## Exercise requirements
Where in the data does the word "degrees" appear? Find those lines and copy them.

Data extract START

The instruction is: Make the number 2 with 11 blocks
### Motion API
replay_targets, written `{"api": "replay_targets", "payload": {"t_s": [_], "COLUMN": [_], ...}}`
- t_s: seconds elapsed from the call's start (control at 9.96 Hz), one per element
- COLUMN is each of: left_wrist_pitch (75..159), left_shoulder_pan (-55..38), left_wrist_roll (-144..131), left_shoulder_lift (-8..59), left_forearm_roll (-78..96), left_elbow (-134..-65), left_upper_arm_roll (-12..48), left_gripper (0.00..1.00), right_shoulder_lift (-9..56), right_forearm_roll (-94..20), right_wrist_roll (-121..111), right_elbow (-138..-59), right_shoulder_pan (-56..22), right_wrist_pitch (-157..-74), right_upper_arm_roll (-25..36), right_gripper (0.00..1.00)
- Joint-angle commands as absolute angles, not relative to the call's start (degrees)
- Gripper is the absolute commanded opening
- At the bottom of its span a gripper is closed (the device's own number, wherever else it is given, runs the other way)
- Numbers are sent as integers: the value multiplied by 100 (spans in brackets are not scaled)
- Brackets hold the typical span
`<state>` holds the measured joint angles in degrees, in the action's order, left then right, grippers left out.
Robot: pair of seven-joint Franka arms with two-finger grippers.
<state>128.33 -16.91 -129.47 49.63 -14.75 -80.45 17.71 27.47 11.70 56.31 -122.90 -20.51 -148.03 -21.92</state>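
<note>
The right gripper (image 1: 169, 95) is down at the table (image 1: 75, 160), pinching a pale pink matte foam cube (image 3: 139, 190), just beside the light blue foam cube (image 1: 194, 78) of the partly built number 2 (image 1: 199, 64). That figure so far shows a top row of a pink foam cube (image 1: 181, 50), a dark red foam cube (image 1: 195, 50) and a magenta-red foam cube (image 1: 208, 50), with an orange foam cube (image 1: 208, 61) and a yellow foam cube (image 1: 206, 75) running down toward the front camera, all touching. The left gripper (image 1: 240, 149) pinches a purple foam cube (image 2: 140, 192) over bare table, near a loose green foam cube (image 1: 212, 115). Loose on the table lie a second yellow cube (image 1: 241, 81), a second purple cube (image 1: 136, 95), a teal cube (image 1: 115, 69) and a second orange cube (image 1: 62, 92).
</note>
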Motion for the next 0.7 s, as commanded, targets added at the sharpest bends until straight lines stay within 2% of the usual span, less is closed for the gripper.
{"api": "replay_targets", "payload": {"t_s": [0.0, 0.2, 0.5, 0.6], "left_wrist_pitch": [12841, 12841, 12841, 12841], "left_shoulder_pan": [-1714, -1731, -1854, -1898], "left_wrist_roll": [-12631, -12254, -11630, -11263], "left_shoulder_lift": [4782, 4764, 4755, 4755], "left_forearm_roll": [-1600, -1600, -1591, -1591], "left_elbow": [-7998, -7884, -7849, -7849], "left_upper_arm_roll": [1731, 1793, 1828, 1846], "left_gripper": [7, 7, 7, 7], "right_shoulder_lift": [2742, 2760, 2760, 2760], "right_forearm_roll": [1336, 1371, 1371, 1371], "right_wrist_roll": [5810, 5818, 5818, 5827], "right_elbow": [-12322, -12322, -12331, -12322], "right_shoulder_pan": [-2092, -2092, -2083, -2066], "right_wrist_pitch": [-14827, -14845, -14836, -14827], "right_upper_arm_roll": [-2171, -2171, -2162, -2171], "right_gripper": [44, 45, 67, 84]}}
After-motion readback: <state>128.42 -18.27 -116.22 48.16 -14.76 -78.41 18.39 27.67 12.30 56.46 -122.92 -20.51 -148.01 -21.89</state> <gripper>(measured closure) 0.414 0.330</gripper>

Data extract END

## Written answer
- Joint-angle commands as absolute angles, not relative to the call's start (degrees)
`<state>` holds the measured joint angles in degrees, in the action's order, left then right, grippers left out.

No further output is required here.